Dans un communiqué publié aujourd’hui et intitulé “Cabines de bronzage: les sportifs en otage?”, l’Académie nationale de médecine déclare la guerre à la promotion réalisée autour des cabines de bronzage. En cas d’exposition prolongée, le soleil artificiel diffusé dans les centres de bronzage est reconnu comme étant cancérigène, susceptible d’augmenter le risque de mélanome, cancer de la peau particulièrement agressif. C’est pourquoi, l’Académie souhaiterait  interdire toute forme de publicité pour ces centres de bronzage artificiel, “comme pour le tabac et l’alcool, l’interdiction de toute publicité pour une pratique unanimement reconnue comme dangereuse pour la santé, car augmentant considérablement le risque de mélanome, un cancer cutané particulièrement agressif“.

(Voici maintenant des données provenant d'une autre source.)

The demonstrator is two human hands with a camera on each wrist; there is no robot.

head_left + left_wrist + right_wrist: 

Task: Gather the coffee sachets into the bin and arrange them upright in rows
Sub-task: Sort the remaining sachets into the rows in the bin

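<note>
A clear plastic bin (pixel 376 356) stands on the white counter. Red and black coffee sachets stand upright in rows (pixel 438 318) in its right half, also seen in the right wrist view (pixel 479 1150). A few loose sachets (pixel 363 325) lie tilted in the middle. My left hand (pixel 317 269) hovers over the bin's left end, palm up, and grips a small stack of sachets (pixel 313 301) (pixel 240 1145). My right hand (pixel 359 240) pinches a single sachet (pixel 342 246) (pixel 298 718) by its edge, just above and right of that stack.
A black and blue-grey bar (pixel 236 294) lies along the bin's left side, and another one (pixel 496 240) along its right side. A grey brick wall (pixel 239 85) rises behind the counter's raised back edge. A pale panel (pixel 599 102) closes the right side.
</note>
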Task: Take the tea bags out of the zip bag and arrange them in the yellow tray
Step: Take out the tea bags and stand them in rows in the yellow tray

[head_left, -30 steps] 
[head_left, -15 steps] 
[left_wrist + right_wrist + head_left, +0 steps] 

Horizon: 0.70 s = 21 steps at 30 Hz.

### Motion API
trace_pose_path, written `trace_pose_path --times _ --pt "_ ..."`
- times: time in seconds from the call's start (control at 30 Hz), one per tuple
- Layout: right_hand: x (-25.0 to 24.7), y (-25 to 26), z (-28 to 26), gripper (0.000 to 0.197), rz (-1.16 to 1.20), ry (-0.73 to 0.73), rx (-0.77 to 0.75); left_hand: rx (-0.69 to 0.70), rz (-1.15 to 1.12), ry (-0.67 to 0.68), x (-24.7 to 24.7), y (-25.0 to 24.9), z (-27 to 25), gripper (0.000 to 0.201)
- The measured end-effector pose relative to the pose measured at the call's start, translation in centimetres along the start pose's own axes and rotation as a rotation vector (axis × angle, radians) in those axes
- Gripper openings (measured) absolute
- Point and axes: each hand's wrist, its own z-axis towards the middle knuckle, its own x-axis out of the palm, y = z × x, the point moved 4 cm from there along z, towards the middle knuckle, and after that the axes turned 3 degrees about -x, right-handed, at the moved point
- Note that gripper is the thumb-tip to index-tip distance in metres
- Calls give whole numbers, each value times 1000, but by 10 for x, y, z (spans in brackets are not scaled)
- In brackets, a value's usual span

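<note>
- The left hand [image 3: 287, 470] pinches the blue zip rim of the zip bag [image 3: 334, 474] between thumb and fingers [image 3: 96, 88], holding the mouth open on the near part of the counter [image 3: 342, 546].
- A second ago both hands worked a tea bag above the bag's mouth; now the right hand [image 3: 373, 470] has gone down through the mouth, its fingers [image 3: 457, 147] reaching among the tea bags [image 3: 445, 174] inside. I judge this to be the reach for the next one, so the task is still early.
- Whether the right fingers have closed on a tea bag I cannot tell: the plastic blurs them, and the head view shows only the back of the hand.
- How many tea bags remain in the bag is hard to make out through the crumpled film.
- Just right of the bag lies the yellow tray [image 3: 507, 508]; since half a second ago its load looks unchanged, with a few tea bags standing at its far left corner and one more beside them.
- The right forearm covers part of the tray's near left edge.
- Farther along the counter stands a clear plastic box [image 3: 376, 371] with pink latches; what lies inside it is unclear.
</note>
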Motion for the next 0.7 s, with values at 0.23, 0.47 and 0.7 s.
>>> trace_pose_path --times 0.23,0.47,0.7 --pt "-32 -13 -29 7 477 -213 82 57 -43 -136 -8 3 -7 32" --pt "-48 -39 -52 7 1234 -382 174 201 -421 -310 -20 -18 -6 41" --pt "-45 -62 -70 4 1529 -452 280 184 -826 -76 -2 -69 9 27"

Une image fraiche et positive

L’Académie de médecine dénonce tout particulièrement l’utilisation de certains sportifs pour la promotion de ce type de pratique. “En s’infiltrant dans le monde du sport, comme à une certaine époque le lobby du tabac, les professionnels du bronzage se donnent ainsi à peu de frais une image positive de jeunesse, de performance et d’apparente bonne santé puisque le bronzage permanent permettrait de ‘conserver un teint hâlé surtout à l’approche de l’hiver“, déplore l’Académie dans son communiqué. Elle fait essentiellement référence au choix de l’enseigne “Point Soleil”, qui a signé un partenariat avec les nageurs du Cercle de nageurs de Marseille pour promouvoir leurs établissements. Dans le cadre de ce partenariat, la marque “fournira un accès VIP aux sportifs de la team, qui de leur côté, s’engagent à spécifier leur attachement à l’enseigne sur les réseaux sociaux (Facebook, Twitter, blogs, etc.)” peut-on lire sur le site de la marque.

Selon le Centre international de Recherche sur le Cancer, l’augmentation du risque de cancers cutanés est de l’ordre de 75% pour les moins de 30 ans ayant recours aux UV artificiels au moins une fois dans leur vie.